Author: James Duminy
Publisher: Springer
Published: 2014-10-02
Total Pages: 282
ISBN-13: 1137307951
DOWNLOAD EBOOKThis book addresses the relevance of the case study research methodology for enhancing urban planning research and education in Africa and the global South. It provides an introduction to the case study methodology and features examples of its application to planning research and education on the continent.

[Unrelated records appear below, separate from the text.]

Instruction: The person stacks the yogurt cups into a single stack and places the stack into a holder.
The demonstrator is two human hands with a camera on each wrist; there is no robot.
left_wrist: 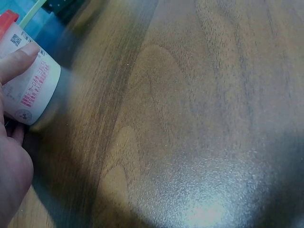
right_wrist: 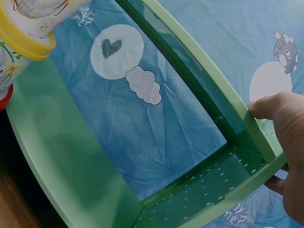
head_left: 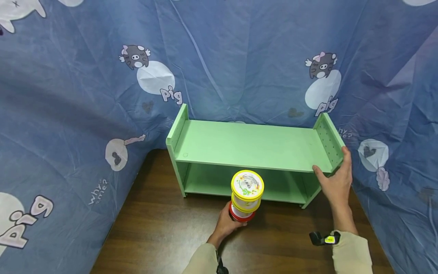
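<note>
A stack of white tubs stands in front of the green shelf unit. On top are two with yellow lids, the upper yellow-lidded tub and the lower yellow-lidded tub. Beneath them is a red-lidded tub, printed with pink text and a code. My left hand grips this bottom tub, thumb across its side in the left wrist view. Whether its base touches the table cannot be told. My right hand holds the shelf unit's right side panel, thumb on the front edge and fingers round the outside.
The shelf unit has an upper board and a lower board, with raised side panels, the right one dotted with holes. It stands on a brown wooden table. Blue cloth with pig prints hangs behind and at both sides.
</note>
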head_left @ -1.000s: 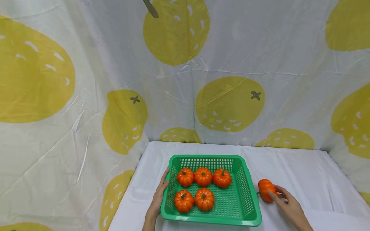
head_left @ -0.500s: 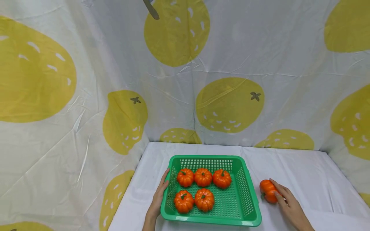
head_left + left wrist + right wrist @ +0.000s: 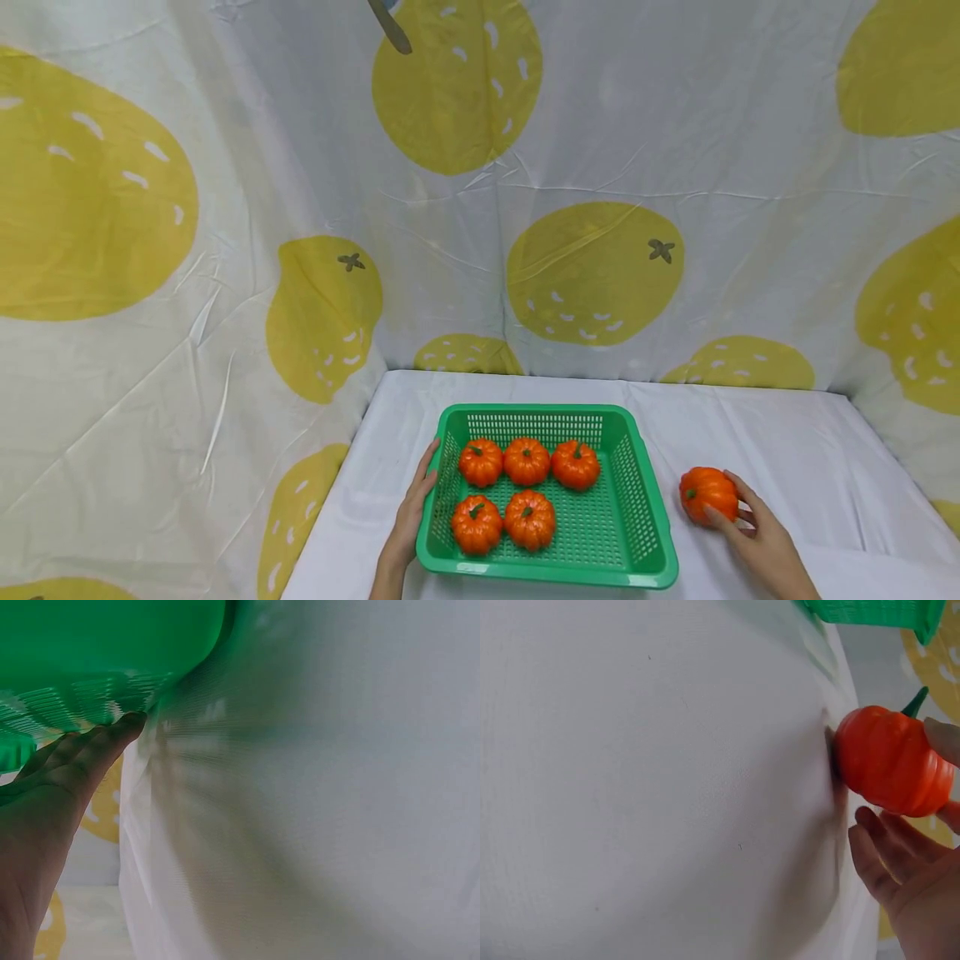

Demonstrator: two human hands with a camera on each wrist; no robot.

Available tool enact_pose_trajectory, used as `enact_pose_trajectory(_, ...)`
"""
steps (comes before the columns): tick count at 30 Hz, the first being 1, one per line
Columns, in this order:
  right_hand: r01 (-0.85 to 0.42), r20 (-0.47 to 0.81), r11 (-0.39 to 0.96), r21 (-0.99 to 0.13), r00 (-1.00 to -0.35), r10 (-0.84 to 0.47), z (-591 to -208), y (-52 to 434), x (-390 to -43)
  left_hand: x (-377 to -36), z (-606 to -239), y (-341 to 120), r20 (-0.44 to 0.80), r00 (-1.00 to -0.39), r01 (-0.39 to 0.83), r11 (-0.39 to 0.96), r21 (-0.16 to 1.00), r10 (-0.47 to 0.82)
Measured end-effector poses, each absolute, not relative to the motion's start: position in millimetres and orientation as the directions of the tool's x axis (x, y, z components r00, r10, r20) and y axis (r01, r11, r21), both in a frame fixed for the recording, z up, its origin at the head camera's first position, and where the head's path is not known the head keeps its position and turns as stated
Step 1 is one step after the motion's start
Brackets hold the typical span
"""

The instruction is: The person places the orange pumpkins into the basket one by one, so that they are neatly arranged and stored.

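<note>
- My right hand [image 3: 757, 533] curls round a loose pumpkin [image 3: 708, 493], lower right, on the white surface [image 3: 787, 450].
- My left hand [image 3: 411, 517], fingers straight, presses the green basket [image 3: 633, 500], lower centre.

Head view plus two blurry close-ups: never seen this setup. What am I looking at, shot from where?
No machine: a person with bare hands wears three cameras. The wide picture is from the head; the close-ups are from each wrist. A white cloth-covered table carries a green perforated plastic basket with five small orange toy pumpkins inside. The left hand rests against the basket's left wall, fingers straight. The right hand grips a sixth orange pumpkin on the cloth right of the basket, seen close up from the right wrist.
</note>
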State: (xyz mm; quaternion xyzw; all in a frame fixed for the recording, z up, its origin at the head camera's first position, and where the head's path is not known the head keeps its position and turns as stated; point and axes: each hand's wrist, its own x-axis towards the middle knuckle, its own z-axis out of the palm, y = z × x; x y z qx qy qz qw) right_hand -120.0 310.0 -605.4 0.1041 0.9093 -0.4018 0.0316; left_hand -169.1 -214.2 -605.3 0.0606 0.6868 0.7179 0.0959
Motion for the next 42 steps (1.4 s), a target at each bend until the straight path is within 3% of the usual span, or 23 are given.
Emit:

Author: United Nations Human Settlements Programme
Publisher: Routledge
Published: 2009
Total Pages: 306
ISBN-13: 9781844078998
DOWNLOAD EBOOKThis publication reviews recent urban planning practices and approaches, discusses constraints and conflicts therein, and identifies innovative approaches that are more responsive to current challenges of urbanization. It notes that traditional approaches to urban planning (particularly in developing countries) have largely failed to promote equitable, efficient and sustainable human settlements and to address twenty-first century challenges, including rapid urbanization, shrinking cities and aging, climate change and related disasters, urban sprawl and unplanned peri-urbanization, as well as urbanization of poverty and informality. It concludes that new approaches to planning can only be meaningful, and have a greater chance of succeeding, if they effectively address all of these challenges, are participatory and inclusive, as well as linked to contextual socio-political processes.--Publisher's description
Author: Robert C. Brears
Publisher: Springer Nature
Published: 2023-01-13
Total Pages: 2334
ISBN-13: 3030877450
DOWNLOAD EBOOKWhile urban settlements are the drivers of the global economy and centres of learning, culture, and innovation and nations rely on competitive dynamic regions for their economic, social, and environmental objectives, urban centres and regions face a myriad of challenges that impact the ways in which people live and work, create wealth, and interact and connect with places. Rapid urbanisation is resulting in urban sprawl, rising emissions, urban poverty and high unemployment rates, housing affordability issues, lack of urban investment, low urban financial and governance capacities, rising inequality and urban crimes, environmental degradation, increasing vulnerability to natural disasters and so forth. At the regional level, low employment, low wage growth, scarce financial resources, climate change, waste and pollution, and rising urban peri-urban competition etc. are impacting the ability of regions to meet socio-economic development goals while protecting biodiversity. The response to these challenges has typically been the application of inadequate or piecemeal solutions, often as a result of fragmented decision-making and competing priorities, with numerous economic, environmental, and social consequences. In response, there is a growing movement towards viewing cities and regions as complex and sociotechnical in nature with people and communities interacting with one another and with objects, such as roads, buildings, transport links etc., within a range of urban and regional settings or contexts. This comprehensive MRW will provide readers with expert interdisciplinary knowledge on how urban centres and regions in locations of varying climates, lifestyles, income levels, and stages development are creating synergies and reducing trade-offs in the development of resilient, resource-efficient, environmentally friendly, liveable, socially equitable, integrated, and technology-enabled centres and regions.